The statement added that “France, in keeping with its opposition to the use of the death penalty in all circumstances, believes that the death penalty is a cruel punishment and that its abolition contributes to strengthening human dignity.”

It said considerable progress has been made in the fight to abolish the death penalty in recent years.

“As of today, 139 states have renounced the death penalty by abolishing it or by adopting a de facto moratorium. We must not slow down our efforts to achieve the universal and definitive abolition of the death penalty”.

In an address to the nation to mark the Muslim holy feast of Eid-al-Fitr, Jammeh said by the middle of next month (September 2012), all the death sentences would have been carried out to the letter, though he did not give the exact number of the prison inmates currently on death row.

“All punishments prescribed by law will be maintained in the country to ensure that criminals get what they deserve; that is, that those who kill are killed, and those who deserve to be put away from society are put away according to the dictates of the law,” Jammeh said.

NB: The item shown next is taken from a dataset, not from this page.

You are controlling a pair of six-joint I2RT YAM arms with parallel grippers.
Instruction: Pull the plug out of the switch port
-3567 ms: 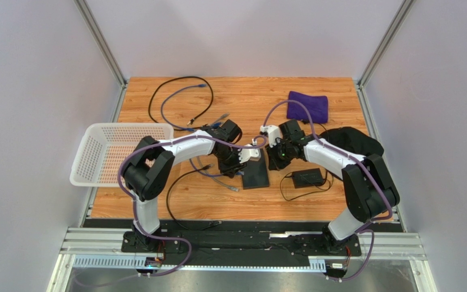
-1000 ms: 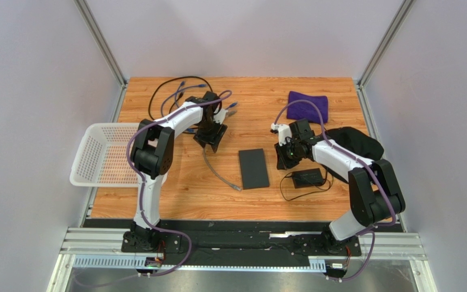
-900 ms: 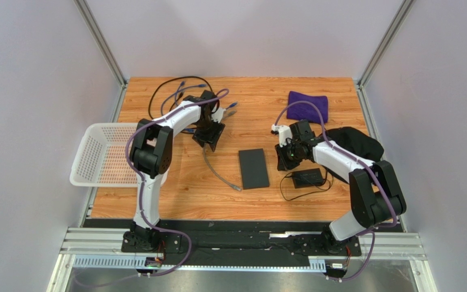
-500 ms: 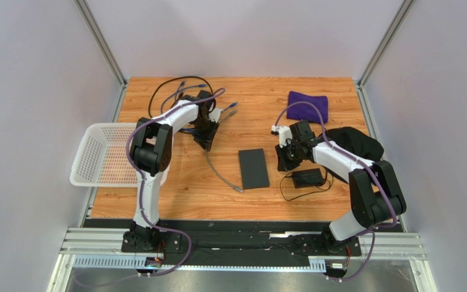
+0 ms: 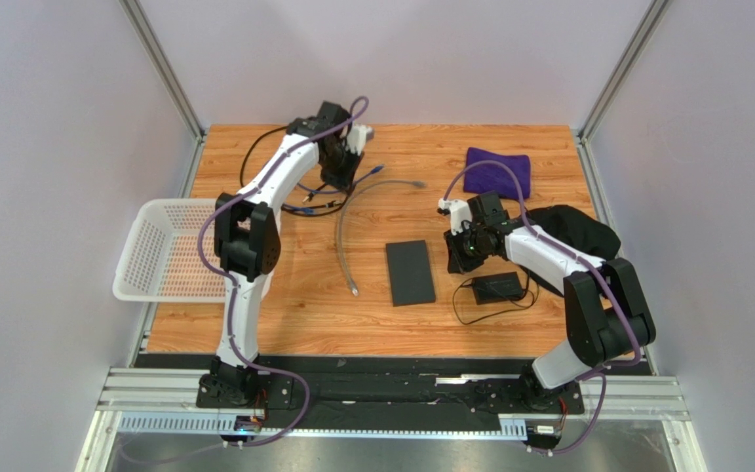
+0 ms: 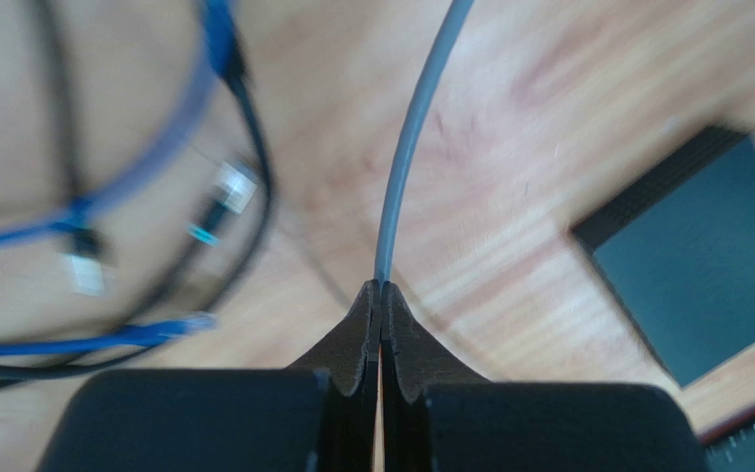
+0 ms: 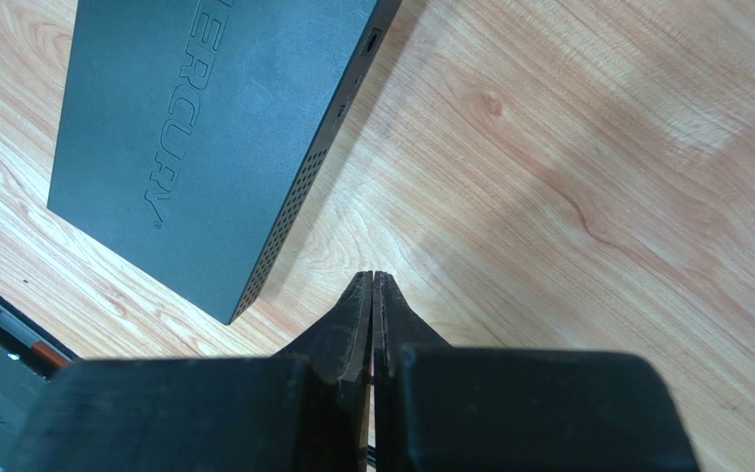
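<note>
So, the left gripper point(image 6: 381, 287) is up over the far left of the table point(image 5: 293, 324), fingers pinched tight on the grey cable point(image 6: 413, 138). The left wrist view is smeared, and whatever sits right between the pads is hidden. From overhead I can't follow where that cable meets the fingers. It just shows as an arc over the wood, ending in a small plug point(image 5: 355, 291) that lies left of the switch point(image 5: 410, 272), near it but not touching.

The switch lies flat mid-table on its own. Its row of sockets is hard to make out. The right wrist view only gets the top with cut-off lettering, a vented side and a couple of tiny holes on one edge.

The right gripper point(image 7: 373, 280) sits just right of the switch with its fingers pressed together on nothing. I can't tell if the tips touch the wood.

The white basket point(image 5: 194, 204) hangs off the table's left edge. Only its mesh floor shows, and the left arm covers one corner.

Blue cables point(image 6: 76, 343) and a black cable point(image 6: 265, 187) tangle below the left gripper. A purple cloth point(image 5: 497, 172) lies far right. A power brick point(image 5: 495, 287) with a thin cord lies by the right arm, and a black bundle point(image 5: 573, 231) is half under that arm.
</note>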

According to Jammeh, Gambians have witnessed in recent times an undesirable and unwarranted escalation of crimes like murder, armed robbery, burglary, and alarmingly, kidnapping, to cite a few examples.

These, he said, are crimes that were hitherto unknown in The Gambia, but they have found their way into Gambian society.

While stating that these acts are perpetrated by non-Gambians, Jammeh said Gambians have either been accomplices or have also engaged in these dreadful crimes.

In his view, there are increasing episodes of infanticide as well as homicide committed by husbands against their wives, and children against their parents.

He added that these are heinous crimes and are wholly unacceptable, especially in a nation where over 90% of the population claim to be practising Muslims and believers in the Almighty Allah.

“My government will never condone acts that endanger the fabric of our society or thwart the people’s development efforts. Our objective is to create a peaceful, happy and crime-free nation, where the standard of living will be excellent for the citizenry,” he said, adding that banditry, drug trafficking or its illicit use, homosexuality, murder, terrorism and other subversive activities against either the state or the people will not be tolerated”.

The reaction by the French government followed that of opposition party leaders in the country, notably Ousainou Darboe of the United Democratic Party, Hamat Bah of the National Reconciliation Party and Mai Ahmad Fatty of the Gambia Moral Congress.